**Required work**: Search the listing below, and show each line that includes the word "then".

==== Supplied records ====

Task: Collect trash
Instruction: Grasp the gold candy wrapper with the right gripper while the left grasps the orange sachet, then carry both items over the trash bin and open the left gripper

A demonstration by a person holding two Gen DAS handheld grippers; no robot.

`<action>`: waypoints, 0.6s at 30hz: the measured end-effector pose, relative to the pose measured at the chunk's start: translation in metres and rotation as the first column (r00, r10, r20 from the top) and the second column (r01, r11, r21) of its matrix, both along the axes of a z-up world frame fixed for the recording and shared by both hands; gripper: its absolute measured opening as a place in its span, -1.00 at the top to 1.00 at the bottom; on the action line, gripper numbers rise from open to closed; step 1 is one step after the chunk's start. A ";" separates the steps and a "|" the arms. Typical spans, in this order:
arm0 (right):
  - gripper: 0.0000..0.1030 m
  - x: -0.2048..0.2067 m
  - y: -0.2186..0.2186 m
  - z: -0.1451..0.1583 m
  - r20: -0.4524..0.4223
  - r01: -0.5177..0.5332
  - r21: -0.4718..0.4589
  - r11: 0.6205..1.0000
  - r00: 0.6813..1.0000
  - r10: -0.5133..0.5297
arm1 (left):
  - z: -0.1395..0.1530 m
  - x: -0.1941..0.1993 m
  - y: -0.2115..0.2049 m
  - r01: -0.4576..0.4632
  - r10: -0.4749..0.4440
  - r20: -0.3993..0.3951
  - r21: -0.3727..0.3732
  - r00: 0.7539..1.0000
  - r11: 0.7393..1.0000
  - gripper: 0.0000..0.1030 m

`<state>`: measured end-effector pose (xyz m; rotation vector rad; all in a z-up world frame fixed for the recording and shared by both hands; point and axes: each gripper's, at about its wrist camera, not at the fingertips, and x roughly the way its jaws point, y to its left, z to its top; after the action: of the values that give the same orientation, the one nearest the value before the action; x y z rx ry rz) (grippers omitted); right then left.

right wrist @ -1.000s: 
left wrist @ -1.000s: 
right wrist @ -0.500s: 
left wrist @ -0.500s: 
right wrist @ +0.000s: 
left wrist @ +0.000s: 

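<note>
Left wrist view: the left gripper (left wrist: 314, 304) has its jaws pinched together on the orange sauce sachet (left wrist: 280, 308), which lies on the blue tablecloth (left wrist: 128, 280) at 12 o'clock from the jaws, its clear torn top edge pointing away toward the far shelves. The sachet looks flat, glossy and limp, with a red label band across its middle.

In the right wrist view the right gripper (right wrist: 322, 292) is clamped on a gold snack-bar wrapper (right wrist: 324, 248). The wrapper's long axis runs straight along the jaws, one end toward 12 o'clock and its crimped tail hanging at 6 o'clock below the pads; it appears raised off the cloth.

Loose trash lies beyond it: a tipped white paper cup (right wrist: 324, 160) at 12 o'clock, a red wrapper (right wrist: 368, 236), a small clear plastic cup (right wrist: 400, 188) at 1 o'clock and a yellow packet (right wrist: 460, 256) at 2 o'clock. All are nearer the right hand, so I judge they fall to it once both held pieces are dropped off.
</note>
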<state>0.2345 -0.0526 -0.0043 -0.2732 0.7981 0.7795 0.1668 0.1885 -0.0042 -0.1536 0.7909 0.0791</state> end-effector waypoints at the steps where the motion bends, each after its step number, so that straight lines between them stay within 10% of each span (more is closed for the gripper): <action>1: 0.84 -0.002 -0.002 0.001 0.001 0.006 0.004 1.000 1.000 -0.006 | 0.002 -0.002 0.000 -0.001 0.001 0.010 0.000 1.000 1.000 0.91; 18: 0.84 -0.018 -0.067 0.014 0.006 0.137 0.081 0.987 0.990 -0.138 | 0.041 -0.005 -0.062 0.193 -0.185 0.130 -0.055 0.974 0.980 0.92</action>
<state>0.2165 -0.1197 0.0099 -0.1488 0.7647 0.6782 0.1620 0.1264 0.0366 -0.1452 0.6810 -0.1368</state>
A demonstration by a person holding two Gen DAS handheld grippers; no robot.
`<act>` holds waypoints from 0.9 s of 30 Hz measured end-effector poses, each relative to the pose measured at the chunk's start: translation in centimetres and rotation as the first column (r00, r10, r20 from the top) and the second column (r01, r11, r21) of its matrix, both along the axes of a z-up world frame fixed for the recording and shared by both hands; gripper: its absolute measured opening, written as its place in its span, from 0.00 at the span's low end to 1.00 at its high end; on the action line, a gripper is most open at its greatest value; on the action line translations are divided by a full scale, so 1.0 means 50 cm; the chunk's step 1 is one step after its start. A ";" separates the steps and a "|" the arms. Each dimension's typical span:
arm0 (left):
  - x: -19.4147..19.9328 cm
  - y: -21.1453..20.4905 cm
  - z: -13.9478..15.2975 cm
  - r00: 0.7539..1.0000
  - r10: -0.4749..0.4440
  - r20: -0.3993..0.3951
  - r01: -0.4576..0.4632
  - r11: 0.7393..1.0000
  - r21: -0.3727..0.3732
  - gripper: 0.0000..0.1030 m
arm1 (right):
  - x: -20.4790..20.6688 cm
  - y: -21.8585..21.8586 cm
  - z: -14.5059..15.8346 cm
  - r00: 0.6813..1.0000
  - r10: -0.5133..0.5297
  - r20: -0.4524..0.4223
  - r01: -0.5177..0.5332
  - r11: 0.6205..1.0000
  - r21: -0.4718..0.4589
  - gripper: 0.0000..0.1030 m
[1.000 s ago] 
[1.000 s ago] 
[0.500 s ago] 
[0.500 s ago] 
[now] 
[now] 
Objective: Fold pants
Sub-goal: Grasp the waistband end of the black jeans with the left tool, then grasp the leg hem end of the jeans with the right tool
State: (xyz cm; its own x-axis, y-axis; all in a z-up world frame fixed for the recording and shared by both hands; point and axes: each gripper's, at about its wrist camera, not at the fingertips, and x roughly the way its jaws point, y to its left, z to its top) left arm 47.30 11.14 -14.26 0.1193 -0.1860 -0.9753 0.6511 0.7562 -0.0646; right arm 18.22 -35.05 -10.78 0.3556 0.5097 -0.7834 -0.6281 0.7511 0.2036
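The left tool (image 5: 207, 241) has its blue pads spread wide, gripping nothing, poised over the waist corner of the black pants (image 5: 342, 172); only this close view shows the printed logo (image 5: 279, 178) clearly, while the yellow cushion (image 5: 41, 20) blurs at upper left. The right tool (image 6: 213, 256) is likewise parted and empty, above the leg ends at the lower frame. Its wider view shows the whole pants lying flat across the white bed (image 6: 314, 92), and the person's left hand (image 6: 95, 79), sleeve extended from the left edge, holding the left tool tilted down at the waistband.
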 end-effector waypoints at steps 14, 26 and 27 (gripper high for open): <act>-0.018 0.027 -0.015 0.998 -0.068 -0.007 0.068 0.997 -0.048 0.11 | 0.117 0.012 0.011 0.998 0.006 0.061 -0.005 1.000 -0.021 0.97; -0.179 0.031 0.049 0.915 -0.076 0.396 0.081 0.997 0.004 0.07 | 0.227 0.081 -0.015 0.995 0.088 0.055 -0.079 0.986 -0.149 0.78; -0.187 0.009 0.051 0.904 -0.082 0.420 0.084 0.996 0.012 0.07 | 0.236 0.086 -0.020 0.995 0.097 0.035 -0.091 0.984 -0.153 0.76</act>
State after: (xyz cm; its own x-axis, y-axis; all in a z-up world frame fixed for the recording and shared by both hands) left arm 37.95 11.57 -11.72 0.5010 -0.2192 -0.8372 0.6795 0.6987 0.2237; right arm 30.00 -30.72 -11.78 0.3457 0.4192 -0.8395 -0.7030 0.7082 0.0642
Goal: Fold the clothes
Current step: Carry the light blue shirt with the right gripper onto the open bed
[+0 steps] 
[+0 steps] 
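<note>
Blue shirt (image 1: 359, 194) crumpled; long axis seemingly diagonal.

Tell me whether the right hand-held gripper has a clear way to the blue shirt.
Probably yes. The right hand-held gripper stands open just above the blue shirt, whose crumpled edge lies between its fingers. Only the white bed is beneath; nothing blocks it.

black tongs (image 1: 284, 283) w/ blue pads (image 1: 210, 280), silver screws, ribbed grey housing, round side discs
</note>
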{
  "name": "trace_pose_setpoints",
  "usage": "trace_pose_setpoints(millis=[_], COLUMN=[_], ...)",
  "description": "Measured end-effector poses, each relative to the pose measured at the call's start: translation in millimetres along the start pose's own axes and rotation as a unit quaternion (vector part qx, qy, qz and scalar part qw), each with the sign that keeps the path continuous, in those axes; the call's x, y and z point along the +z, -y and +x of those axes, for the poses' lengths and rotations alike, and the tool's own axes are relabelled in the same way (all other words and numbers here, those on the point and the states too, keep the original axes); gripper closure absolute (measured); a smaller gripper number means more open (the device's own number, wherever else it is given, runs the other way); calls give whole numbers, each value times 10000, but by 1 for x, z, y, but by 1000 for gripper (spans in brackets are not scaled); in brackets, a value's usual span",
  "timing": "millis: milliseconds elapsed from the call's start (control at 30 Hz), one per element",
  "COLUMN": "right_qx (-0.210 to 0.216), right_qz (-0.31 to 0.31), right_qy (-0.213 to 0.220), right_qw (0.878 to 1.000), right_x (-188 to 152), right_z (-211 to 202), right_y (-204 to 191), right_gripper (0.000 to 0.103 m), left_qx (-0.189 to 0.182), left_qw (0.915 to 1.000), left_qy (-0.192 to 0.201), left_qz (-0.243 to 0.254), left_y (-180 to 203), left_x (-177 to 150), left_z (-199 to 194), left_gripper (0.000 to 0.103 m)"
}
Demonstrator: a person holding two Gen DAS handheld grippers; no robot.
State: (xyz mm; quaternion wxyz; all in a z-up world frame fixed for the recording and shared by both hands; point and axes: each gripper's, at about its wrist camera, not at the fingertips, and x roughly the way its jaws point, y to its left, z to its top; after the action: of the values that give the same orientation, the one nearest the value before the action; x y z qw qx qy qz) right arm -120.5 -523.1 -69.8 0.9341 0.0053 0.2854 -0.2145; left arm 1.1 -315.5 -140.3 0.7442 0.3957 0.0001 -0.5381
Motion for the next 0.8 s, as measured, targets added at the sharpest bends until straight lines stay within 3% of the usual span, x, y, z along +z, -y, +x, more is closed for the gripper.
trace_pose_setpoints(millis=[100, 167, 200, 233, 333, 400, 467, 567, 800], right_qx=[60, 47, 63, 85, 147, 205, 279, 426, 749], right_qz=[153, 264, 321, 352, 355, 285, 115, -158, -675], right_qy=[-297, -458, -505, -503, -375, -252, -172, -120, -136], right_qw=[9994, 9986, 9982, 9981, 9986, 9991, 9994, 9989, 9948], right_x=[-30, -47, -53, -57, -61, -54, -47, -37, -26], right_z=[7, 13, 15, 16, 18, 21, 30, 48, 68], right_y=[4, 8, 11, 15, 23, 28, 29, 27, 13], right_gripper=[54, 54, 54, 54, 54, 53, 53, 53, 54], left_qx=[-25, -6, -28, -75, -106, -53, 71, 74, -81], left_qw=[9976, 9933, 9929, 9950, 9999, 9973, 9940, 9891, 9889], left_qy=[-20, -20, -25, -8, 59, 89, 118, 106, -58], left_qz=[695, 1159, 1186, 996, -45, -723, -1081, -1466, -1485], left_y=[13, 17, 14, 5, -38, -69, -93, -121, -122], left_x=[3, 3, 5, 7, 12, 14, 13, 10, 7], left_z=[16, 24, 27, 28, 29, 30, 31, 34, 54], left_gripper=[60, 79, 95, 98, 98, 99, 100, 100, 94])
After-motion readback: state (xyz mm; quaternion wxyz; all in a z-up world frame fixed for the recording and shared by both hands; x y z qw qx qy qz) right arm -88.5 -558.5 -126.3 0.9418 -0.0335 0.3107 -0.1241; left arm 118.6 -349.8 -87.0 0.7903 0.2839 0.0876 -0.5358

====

**Result of the task**:
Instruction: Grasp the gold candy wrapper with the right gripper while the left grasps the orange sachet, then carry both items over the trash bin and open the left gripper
`<state>`: measured end-effector pose (xyz m; rotation vector rad; all in a z-up world frame fixed for the recording and shared by both hands; point and axes: each gripper's, at about its wrist camera, not at the fingertips, and x roughly the way its jaws point, y to its left, z to its top; after the action: of the values that give the same orientation, the one nearest the value before the action; x y z rx ry rz) (grippers omitted); right then left.
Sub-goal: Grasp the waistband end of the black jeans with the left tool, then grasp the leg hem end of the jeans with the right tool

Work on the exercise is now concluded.